Case Report
Eduardo Prado, Tulio Prado, Daniel Prado, Tanner Drum, Brittany Veerasammy, Joe Smith
Department of Large Animal Clinical Sciences, College of Veterinary Medicine, University of Tennessee, Knoxville, TN, USA
A 5-year, Aberdeen Angus cow was presented to assess a hard/foreign structure that was felt in the uterus via transrectal palpation. Further diagnostics including transrectal ultrasonography were performed; a fetal bone was in the left uterine horn. Removal of the bone through the cervix was unsuccessful. Colpotomy was elected; removed bone was half of a fetal mandible, presumably a remnant from fetal maceration. Uterus was sutured with a simple continuous pattern; the cow was treated with antimicrobials and antiinflammatory drugs and recovery was uneventful. Ovum pick up was performed 5 months after surgery; several oocytes were collected from both ovaries and 6 embryos were obtained via in vitro fertilization. Cow was pregnant 6 months after surgery.
Keywords: Beef cow, uterine horn, macerated fetus, fetal bone, colpotomy
Citation: Clinical Theriogenology 2024, 16, 10997, http://dx.doi.org/10.58292/CT.v16.10997
Copyright: © 2024 The Author(s). This is an Open Access article distributed under the terms of the Creative Commons Attribution-NonCommercial 4.0 International License (http://creativecommons.org/licenses/by-nc/4.0/), permitting all noncommercial use, distribution, and reproduction in any medium, provided the original work is properly cited.
Published: 10 December 2024
Competing interests and funding: None to report.
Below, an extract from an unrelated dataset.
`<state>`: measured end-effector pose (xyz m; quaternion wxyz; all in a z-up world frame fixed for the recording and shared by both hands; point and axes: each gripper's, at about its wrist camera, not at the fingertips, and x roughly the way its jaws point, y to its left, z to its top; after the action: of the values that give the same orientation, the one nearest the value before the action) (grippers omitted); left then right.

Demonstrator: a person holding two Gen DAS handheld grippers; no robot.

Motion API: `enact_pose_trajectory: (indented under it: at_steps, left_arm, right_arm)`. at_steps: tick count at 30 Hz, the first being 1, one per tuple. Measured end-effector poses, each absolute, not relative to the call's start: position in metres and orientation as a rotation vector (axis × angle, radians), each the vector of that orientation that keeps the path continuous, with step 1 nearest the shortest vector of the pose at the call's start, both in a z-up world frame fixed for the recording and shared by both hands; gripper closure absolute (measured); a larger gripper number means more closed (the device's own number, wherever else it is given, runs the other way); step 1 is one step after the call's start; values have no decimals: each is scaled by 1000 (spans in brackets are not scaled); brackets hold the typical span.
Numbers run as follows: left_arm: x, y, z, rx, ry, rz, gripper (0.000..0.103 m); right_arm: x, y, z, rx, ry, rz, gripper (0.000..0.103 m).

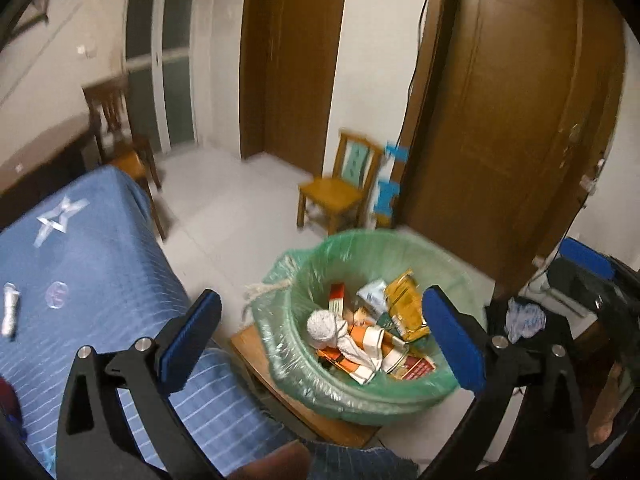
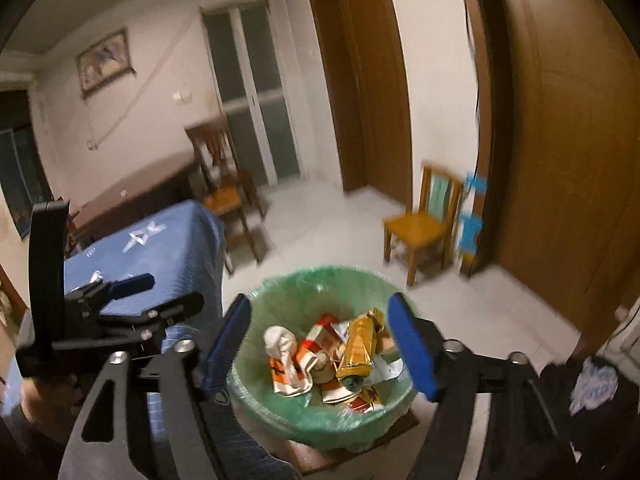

CONTACT Eduardo Prado eprado@utk.edu
There is a risk of pregnancy loss in cattle and depending on the stage the embryo/fetus is resorbed or expelled. Embryonic loss results in resorption whereas fetal loss in expulsion or retention.1 Fetal ossification starts ~ day 45 of pregnancy in cattle.2 A retained dead fetus can become mummified or macerated. If pregnancy loss occurs after 3 months without proper fetal expulsion, the process of maceration starts in ~ 4 to 5 days.2 A retained nonviable fetus can be removed medically or surgically. Hysterotomy via flank or ventral midline approach is preferred; however, if the structure in the uterus is < 30 cm, a hysterotomy via colpotomy is feasible.3 Cows that had a macerated fetus have a poor prognosis for breeding and carrying pregnancy to term than cows with mummified fetus; damage by incrusted bones to the endometrium is more severe.3,4
A 4-year, Aberdeen Angus, multiparous cow was presented to assess a hard/foreign structure that was felt in the uterus by the referring veterinarian via transrectal palpation. Owner stated that the cow was due to calve ~ 3 months prior to presentation. Mammary gland development was noticed around the due date but no calf was delivered and a few weeks after the due date, the cow had clinical signs of estrus. Cow was bred via artificial insemination during 2 estrous cycles, nonpregnancy was diagnosed and the cow was in estrus ~ 10 days before presentation.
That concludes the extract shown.